Kommunalblog Lehrte

Die SPD und die Willkür – ein Lehrstück – Teil 2

Posted in Bürgerinitiative, Lehrte by kommunalblog on 28. Oktober 2009

Wenn wir nach dem Artikel über die gestrige Sitzung von Bau- und Finanzausschuss in der HAZ am heutigen Tag eins wissen, dann dass die SPD-Fraktion in Lehrte in einem mehr als verrotteten Zustand ist.

Nach dem Bundestagswahldesaster hat inzwischen auf oberster Ebene der SPD die Diskussion angefangen, warum man denn wohl in den letzten Regierungsjahren die „Bodenhaftung“ verloren hat und dabei auch gleich noch die eigenen Mitglieder. Das alles ficht die Lehrter Sozis im Rat aber nicht weiter an. Sie machen weiter wie bisher und man sagt wohl nichts Falsches wenn man behauptet: die SPD-Fraktion agiert so schwammig und unzuverlässig wie die FDP zu ihren besten Zeiten.Renate Brämer schrieb dazu, dass die Sozialdemokraten ins Diffuse zurückrudern und in der Tat sind die vollmundigen Bekundungen aus dem Sommer, damals als Hans Ahrens wg. seines NS-Vergleichs einlenken musste, wieder mehr als vergessen.
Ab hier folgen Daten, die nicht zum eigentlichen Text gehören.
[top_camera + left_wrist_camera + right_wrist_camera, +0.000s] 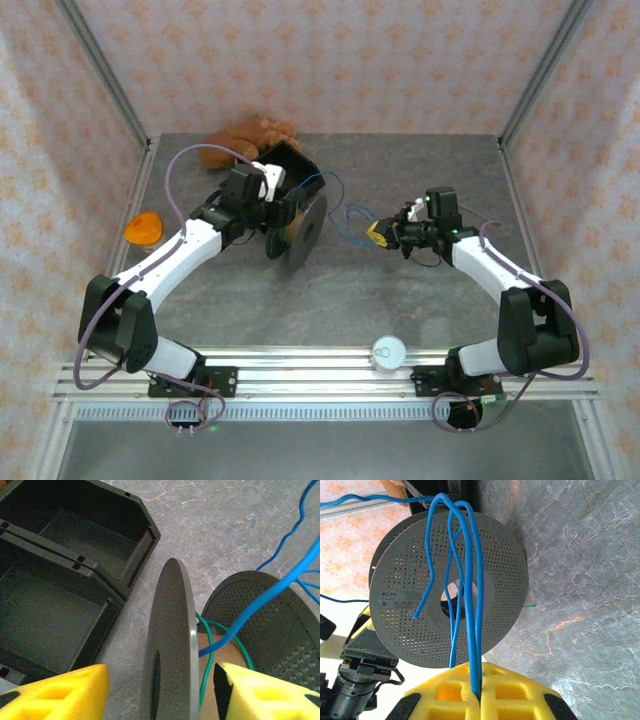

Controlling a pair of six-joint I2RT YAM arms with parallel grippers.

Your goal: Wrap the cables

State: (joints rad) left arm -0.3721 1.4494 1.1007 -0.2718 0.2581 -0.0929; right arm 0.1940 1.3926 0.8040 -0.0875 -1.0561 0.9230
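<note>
**A:** Item one, blue cable (481, 620): location?

**B:** Draped across the spool (490, 555) face. One strand is pinched in my right gripper (479, 685), pads closed on it. The green cable (210, 655) lies between the flanges, at the core.

**A:** Handling?

**B:** I judge both light, limp and springy, so pinch near an end and keep tension. My left gripper (161, 680) has its jaws apart astride one flange, touching nothing.
</note>
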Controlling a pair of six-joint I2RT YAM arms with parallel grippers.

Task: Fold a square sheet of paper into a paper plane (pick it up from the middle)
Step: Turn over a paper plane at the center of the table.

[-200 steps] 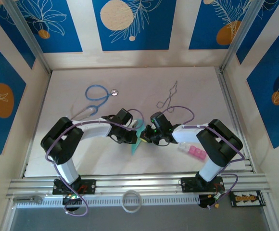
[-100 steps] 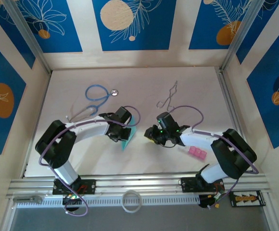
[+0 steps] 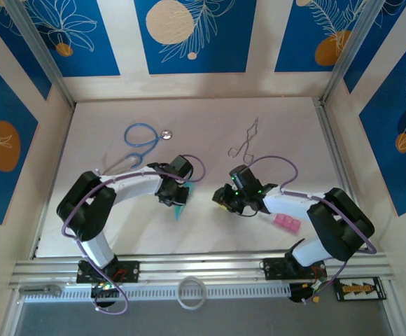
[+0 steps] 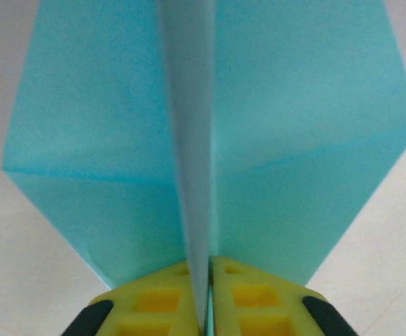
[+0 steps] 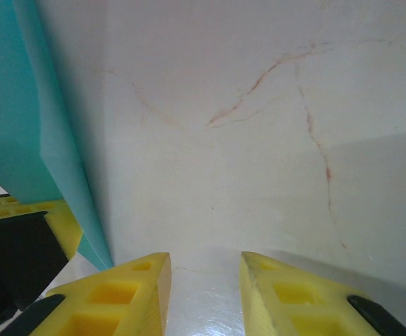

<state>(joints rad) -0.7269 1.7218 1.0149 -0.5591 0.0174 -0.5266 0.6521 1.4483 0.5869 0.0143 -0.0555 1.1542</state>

Sie sind nicht nur vergessen, sie sind ihnen egal und zwar „jetzt erst recht“.

Gehen wir mal davon aus, dass Parteivertreter in Parlamenten bestimmten guten Gepflogenheiten folgen sollten und dass unsere Verfassung den Parteien genau deshalb einen besonderen Status gewährt (kann man in §21 nachlesen). Gehen wir weiterhin davon aus, dass zur Meinungsbildung auch die offensive Diskussion und der Meinungsaustausch gehören. Gehen wir abschließend davon aus, dass jedem gewählten Politiker eine gewissen Grundehrlichkeit, ein Mindestmaß an Aufrichtigkeit und vor allem auch ein Quentchen Verlässlichkeit innewohnen sollte. Das ist zumindest immer das, was von Bundespolitikern jeglicher Prägung gefordert wird.

Die SPD im Rat hebelt dies komplett aus und hat ein eigenes Lehrter Modell entwickelt: den Willkür-Weg

Bisher ging es nur um gebrochene Wahlversprechen und um ein anscheinend wenig ausgeprägtes innerparteiliches Demokratieverständnis. Das war der Grund, warum im Sommer der SPD-Unterbezirk eingegriffen hat.

Nun aber wird es besser: Der SPD im Rat ignoriert den natürlichen Wunsch aller zu erfahren, wie sie denn im Fall einer Bürgerbefragung mit dem Ergebnis umgehen wird. Vertreten durch ihren Vorsitzenden Hans Ahrens lassen sie lieber verlauten, dass jeder irgendwie damit umgehen wird. Wie, das sagen sie aber nicht.
Anstatt ehrlich und offen zu sagen: a) unsere Aussagen aus dem Sommer sind uns egal, b) wir wollen keine Bürgerbefragung und c) wir werden das Ergebnis auf jeden Fall ignorieren, lassen sie Bürger, die eigene Parteibasis und alle Interessierten im dichten Nebel stehen.

Was würde wohl passieren, wenn wir Maria Flachsbarth (CDU), Bundestagsabgeordnete aus der Region, nach Steuererhöhungen, Senkung von Hartz IV Sätzen und Lockerung des Kündigungsschutzes fragen und sie antwortet mit: „Danke, dass sie mich gewählt haben, aber ab jetzt ist das mein Geschäft und ich muss Ihnen auch nicht mehr sagen, was ich wirklich will. Sie haben die Katze im Sack gekauft und das ist gut so. Danke.“

So oder ähnlich verhält es sich mit der SPD und man kann nur dazu auffordern, dass alle SPD-Ratsmitglieder immer und immer wieder darauf angesprochen werden. Auch wenn das 30% Quorum der CDU sehr abseitig ist … wenigstens gibt es eine Position und EINE POSITION ist immer noch besser als WILLKÜR, denn um nichts anderes handelt es sich bei der SPD-Ratsfraktion.